Handyman on a ladder painting a wall. Professional painter

Illustration Adobe Stock

Les Québécois se sont lancés dans les rénovations comme jamais au cours de la dernière année. Si ce n’est déjà fait, ils devraient aussi s’empresser d’augmenter la couverture de leur assurance habitation.

On n’est jamais certain de ce qu’on récupérera des sommes investies dans des rénovations au moment de la revente de sa maison, mais une chose est sûre : on perdra l’essentiel de cet investissement en cas de sinistre majeur... À moins bien sûr d’informer son assureur des améliorations apportées à sa résidence au cours des années. 

La valeur inscrite au contrat

En cas de perte totale, l’assureur paiera la somme prévue au contrat pour la reconstruction. D’ailleurs, celle-ci monte automatiquement avec l’inflation qui touche le prix des matériaux, ce qui tire le coût des primes vers le haut. Le collègue Stéphane Desjardins a récemment traité ce sujet dans une chronique intitulée Vos primes d’assurances victimes de la hausse du prix des matériaux.

Le même principe s’applique lorsqu’on rénove. Une cuisine flambant neuve, la finition du sous-sol ou l’ajout d’un garage gonfle le coût de reconstruction. Si l’assureur reste au fait de la fluctuation du prix des matériaux, il ne devine pas que des améliorations importantes ont été apportées à la maison d’un client. 

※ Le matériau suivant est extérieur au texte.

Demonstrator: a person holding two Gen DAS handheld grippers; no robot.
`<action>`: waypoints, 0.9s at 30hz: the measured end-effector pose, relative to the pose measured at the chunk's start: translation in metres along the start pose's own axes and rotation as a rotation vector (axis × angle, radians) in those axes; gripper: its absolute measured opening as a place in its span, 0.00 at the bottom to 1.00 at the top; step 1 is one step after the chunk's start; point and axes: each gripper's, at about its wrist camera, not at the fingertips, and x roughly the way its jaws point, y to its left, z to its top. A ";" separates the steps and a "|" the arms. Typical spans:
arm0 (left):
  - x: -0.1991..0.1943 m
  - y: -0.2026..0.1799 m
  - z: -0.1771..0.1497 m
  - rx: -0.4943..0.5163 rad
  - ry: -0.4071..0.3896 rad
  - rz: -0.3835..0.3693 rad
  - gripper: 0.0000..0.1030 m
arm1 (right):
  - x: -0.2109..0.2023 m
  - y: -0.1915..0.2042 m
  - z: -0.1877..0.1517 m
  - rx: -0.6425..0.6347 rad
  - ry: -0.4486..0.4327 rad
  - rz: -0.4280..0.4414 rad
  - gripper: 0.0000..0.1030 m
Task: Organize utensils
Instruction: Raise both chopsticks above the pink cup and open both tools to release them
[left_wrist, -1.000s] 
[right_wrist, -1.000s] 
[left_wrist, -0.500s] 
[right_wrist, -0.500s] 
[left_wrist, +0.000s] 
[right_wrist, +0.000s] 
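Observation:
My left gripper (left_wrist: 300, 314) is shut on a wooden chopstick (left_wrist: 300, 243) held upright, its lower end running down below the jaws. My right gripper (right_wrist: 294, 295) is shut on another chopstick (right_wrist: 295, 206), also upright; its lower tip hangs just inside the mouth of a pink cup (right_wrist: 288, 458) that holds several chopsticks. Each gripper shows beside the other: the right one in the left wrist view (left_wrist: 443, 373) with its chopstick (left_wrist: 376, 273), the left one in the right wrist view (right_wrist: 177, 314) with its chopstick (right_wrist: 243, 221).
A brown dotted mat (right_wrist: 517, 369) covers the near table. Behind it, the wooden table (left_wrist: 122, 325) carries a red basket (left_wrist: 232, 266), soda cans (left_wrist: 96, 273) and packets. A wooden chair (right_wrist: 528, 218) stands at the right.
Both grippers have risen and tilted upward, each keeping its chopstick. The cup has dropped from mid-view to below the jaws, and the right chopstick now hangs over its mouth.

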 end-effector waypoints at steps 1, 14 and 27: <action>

À défaut de communiquer avec l’assureur, le propriétaire se trouve à être sous-assuré. Il ne sera pas entièrement indemnisé en cas de sinistre.

Perte totale ou partielle

Il n’est pas question ici d’ingénierie financière très complexe, mais juste de gros bon sens. On doit être assuré pour la valeur de reconstruction. Point. Si la protection prévoit un dédommagement de 300 000 $ en cas de perte totale, l’assu-reur ne paiera pas davantage, même s’il en coûte 400 000 $ pour reconstruire.

À la suite de dommages partiels, il arrive qu’un sinistré doive assumer une partie des dégâts. En effet, l’assureur peut évoquer le principe de « proportionnalité » pour ne rembourser qu’une portion des pertes subies sur un bien sous-assuré. 

Pour éviter ce genre de mauvaise surprise, on doit tenir l’assureur informé des améliorations apportées sur sa résidence. Oui, ça augmentera le coût de la prime, mais l’habitation ne sera pas protégée qu’aux trois quarts.  

À SAVOIR

  • On conseille d’avertir l’assureur avant le début des rénovations. Des protections complémentaires existent pour couvrir les matériaux entreposés sur le chantier.  
  • Les travaux réalisés par les rénovateurs du dimanche n’affectent pas la couverture d’assurance, selon le Bureau d’assurance du Canada (BAC). Il est néanmoins plus prudent de confier la plomberie et l’électricité à des professionnels.   
  • Les piscines, les spas, leurs équipements et les plateformes qui sont rattachées doivent être couverts par un avenant. La protection offerte varie d’une compagnie à l’autre.  
  • Certaines rénovations peuvent faire diminuer les primes. Nouveau toit, plomberie flambant neuve, système électrique refait de bord en bord, tout ce qui réduit les risques de sinistres peut alléger la facture.